In this section some interesting analyses on the training set are carried out.

In [None]:
# Group dataframe by `id`
grouped_train_df = train_df.groupby(by=['id'])

In [None]:
print(f'Number of train passages: {len(grouped_train_df)}')

In [None]:
from utils.dataset_analisys import *
plot_converstion_length_distribution(grouped_train_df)

In [None]:
plot_passage_length_analysis(grouped_train_df.story.unique())

In [None]:
plot_answer_span_text_percentile(train_df)

## [Task 2] Train, Validation and Test splits

In this section the train dataframe is split into an actual train and a validation dataframes.

The split is performed as follows:
1. The random seed is set to $42$ for reproducibility purposes.
2. The train proportion of the actual training dataset to the original dataset is of $0.8$.
3. The train dataframe is shuffled and divided into the two new dataframes making sure that no conversation is split among them.

In [None]:
set_random_seed(42)

In [None]:
from sklearn.model_selection import GroupShuffleSplit
from typing import Tuple

def train_validation_split(df: pd.DataFrame, train_size: int = .8, random_seed: int = 42) \
    -> Tuple[pd.DataFrame, pd.DataFrame]:
    """ Get train and validation dataframes by shuffling and splitting an original dataframe according to a given proportion
    and a specific random seed.
    
    Note: The order of the rows of the same conversation is preserved in the shuffle. Moreover, the conversations are never
    split across the two resulting dataframes.

    Parameters
    ----------
    df : DataFrame
        The dataframe from which the train and validation dataframes are obtained.
    train_size : int, optional
        The proportion of the train split. Defaults to 0.8.
    random_seed : int, optional
        The random seed for the shuffle. Defaults to 42.

    Returns:
        Tuple[pd.DataFrame, pd.DataFrame]: _description_
    """
    # Get indices of train and test rows in the dataframe
    group_shuffle_split = GroupShuffleSplit(n_splits=2, train_size=train_size, random_state=random_seed)
    train_ix, test_ix = next(group_shuffle_split.split(df, groups=df.id))

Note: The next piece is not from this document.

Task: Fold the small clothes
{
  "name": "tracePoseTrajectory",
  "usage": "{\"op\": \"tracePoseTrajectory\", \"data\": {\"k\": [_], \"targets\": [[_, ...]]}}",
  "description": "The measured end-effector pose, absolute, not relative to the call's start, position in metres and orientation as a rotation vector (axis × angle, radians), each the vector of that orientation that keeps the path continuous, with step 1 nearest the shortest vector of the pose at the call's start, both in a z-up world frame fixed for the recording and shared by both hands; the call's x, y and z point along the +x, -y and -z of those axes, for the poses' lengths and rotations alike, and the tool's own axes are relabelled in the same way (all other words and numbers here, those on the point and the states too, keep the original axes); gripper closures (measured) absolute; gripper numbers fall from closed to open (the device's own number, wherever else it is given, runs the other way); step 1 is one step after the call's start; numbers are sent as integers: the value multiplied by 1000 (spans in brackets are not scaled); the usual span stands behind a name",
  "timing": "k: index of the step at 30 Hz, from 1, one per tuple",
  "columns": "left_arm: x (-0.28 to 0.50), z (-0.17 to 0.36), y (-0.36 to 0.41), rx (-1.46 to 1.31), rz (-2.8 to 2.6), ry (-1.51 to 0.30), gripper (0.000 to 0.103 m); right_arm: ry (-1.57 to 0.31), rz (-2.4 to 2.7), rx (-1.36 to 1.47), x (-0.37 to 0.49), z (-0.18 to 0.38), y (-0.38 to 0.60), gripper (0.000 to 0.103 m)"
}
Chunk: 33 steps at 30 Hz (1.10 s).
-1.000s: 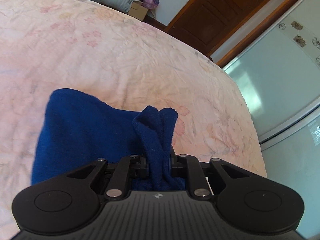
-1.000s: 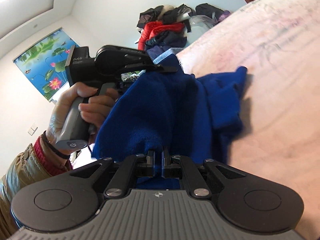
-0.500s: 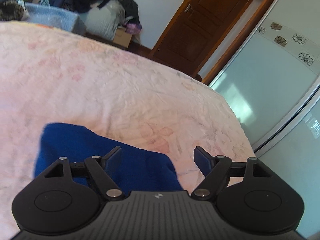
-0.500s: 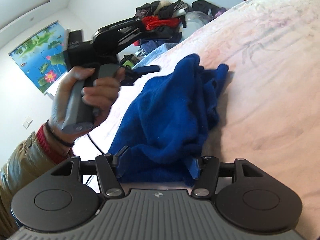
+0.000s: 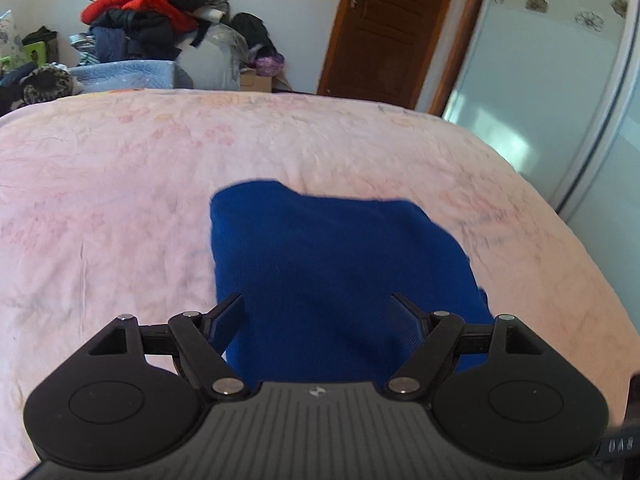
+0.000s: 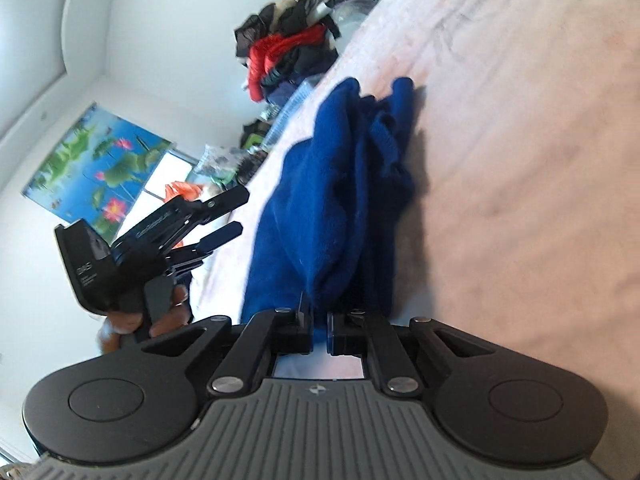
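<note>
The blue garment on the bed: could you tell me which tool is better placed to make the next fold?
Probably the right tool: it appears shut on the blue garment's near edge. The left tool is open, holding nothing.

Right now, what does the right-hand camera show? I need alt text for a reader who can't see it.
A blue garment lies bunched on a pink bedspread, its near edge pinched in the closed right gripper. To the left a hand holds the left gripper, fingers apart and clear of the cloth. A pile of clothes sits beyond the bed.

Fuzzy knit blue garment, matt cotton bedsheet
</note>
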State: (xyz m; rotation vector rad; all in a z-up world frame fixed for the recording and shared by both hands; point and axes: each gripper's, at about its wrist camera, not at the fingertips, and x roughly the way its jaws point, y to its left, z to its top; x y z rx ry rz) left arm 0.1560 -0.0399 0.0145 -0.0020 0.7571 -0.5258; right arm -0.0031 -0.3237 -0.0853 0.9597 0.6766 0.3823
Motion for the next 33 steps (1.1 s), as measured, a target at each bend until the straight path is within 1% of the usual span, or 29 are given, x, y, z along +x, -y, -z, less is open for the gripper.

    train_df = df.loc[train_ix]
    train_df.reset_index(inplace=True, drop=True)
    
    val_df = df.loc[test_ix]
    val_df.reset_index(inplace=True, drop=True)
    
    return train_df, val_df

In [None]:
train_df, val_df = train_validation_split(train_df)

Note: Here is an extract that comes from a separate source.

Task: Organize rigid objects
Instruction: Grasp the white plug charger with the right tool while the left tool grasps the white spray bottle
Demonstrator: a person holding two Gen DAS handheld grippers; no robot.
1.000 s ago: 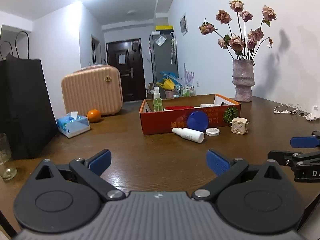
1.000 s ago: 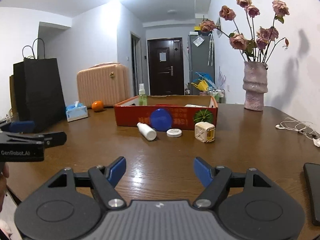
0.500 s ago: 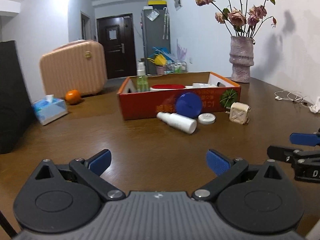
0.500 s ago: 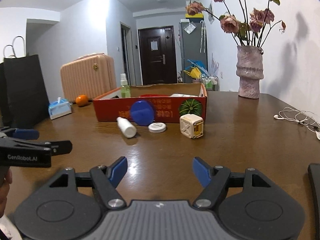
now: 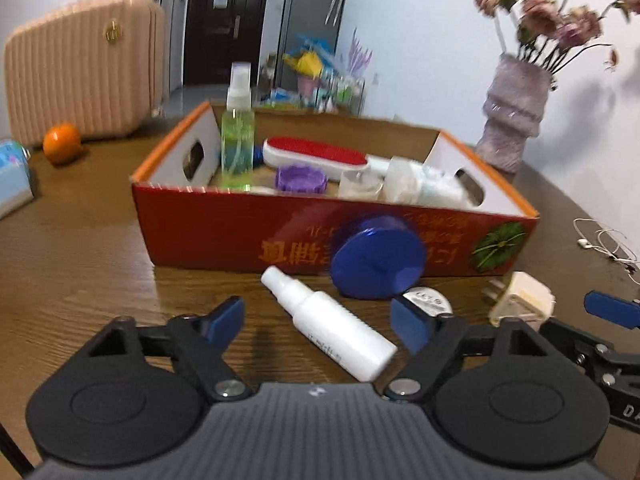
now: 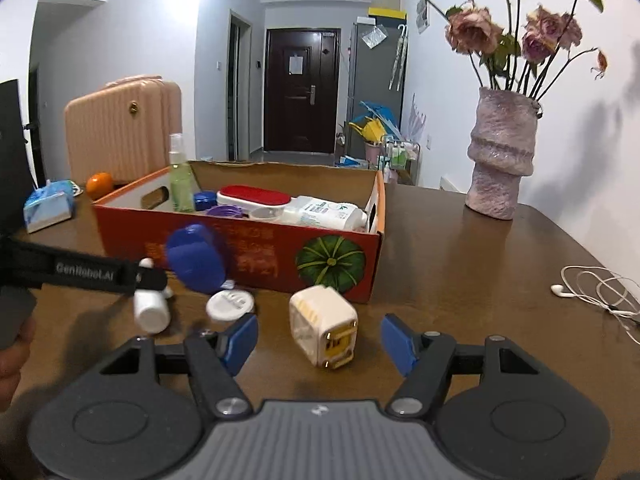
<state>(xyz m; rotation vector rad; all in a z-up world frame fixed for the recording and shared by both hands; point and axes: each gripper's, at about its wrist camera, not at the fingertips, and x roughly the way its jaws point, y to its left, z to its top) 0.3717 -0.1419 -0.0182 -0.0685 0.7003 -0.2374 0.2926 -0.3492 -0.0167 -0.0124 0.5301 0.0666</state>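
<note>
In the lower centre of my left view the white bottle (image 5: pixel 334 330) lay on the table (image 5: pixel 80 264), its long axis diagonal, cap toward the upper left, at the box (image 5: pixel 240 236). My left gripper (image 5: pixel 318 322) was open around it. My right gripper (image 6: pixel 318 342) was open around the charger (image 6: pixel 324 326).
</note>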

The tail of the obtain dataframe (`train_df`) and the head of the validation dataframe (`val_df`) are shown below to assert that the conversations are not splitted and that their question-answer pairs are still chronologically ordered.

In [None]:
print(f'Train dataframe shape after the split: {train_df.shape}')
train_df.tail()

In [None]:
print(f'Validation dataframe shape after the split: {val_df.shape}')
val_df.head()

In [None]:
print(f'Train passages count: {len(train_df.groupby(by=["id"]))}')
print(f'Validation passages count: {len(val_df.groupby(by=["id"]))}')

print()

len_tot=len(train_df)+len(val_df)
print(f'Train QaA count: {len(train_df)} \t\t Train QaA ratio: {len(train_df)/len_tot:.2f}')
print(f'Validation QaA count: {len(val_df)} \t Validation QaA ratio: {len(val_df)/len_tot:.2f}')

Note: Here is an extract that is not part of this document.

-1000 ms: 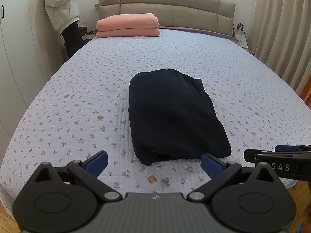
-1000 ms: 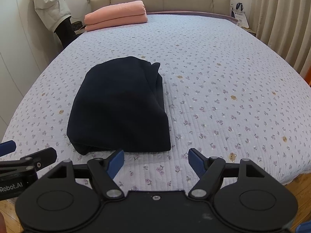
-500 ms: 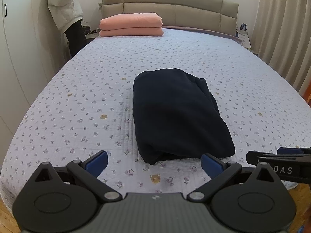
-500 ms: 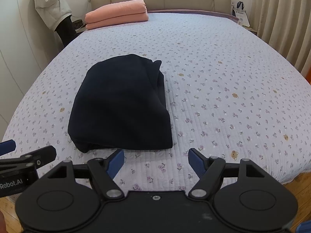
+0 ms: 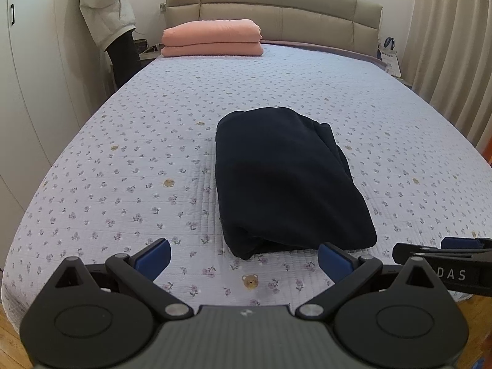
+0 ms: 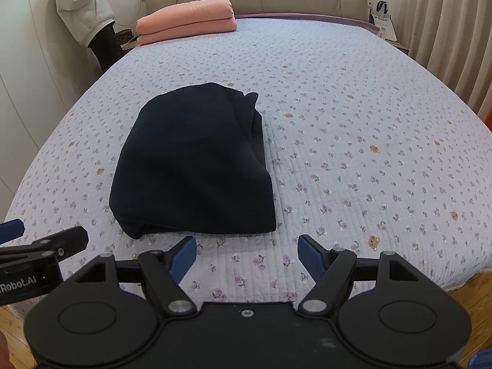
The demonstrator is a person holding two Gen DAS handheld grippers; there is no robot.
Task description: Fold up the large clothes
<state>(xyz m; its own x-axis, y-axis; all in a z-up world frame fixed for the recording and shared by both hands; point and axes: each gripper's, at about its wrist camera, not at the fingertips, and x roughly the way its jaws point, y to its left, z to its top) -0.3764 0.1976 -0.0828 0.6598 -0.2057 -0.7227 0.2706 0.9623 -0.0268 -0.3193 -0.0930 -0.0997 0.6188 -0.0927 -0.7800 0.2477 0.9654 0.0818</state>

In addition, the train, validation and test dataloaders are provided for future training purposes.

In [None]:
from utils.dataloader_builder import get_dataloader

train_dataloader = get_dataloader(train_df, batch_size=8)
val_dataloader = get_dataloader(val_df)
test_dataloader = get_dataloader(test_df)

## [Task 3] Model definition

In [None]:
#model_name = 'distilroberta-base'          # distil-roberta pretrained model
model_name = 'prajjwal1/bert-tiny'          # tiny-bert pretrained model

use_history=False
seed = 1337

folder='weigths'
if use_history:
    folder_name = f'{folder}\PQH\seed{seed}'
else:
    folder_name = f'{folder}\PQ\seed{seed}'

In [None]:
from models.model import Model 

set_random_seed(seed)
model = Model(model_name=model_name, device='cuda')

## [Task 4] Question generation with text passage $P$ and question $Q$

In [None]:
i=5
question_sample = [train_df.iloc[i]['question']]
passage_sample = [train_df.iloc[i]['story']]
answer_sample = train_df.iloc[i]['answer']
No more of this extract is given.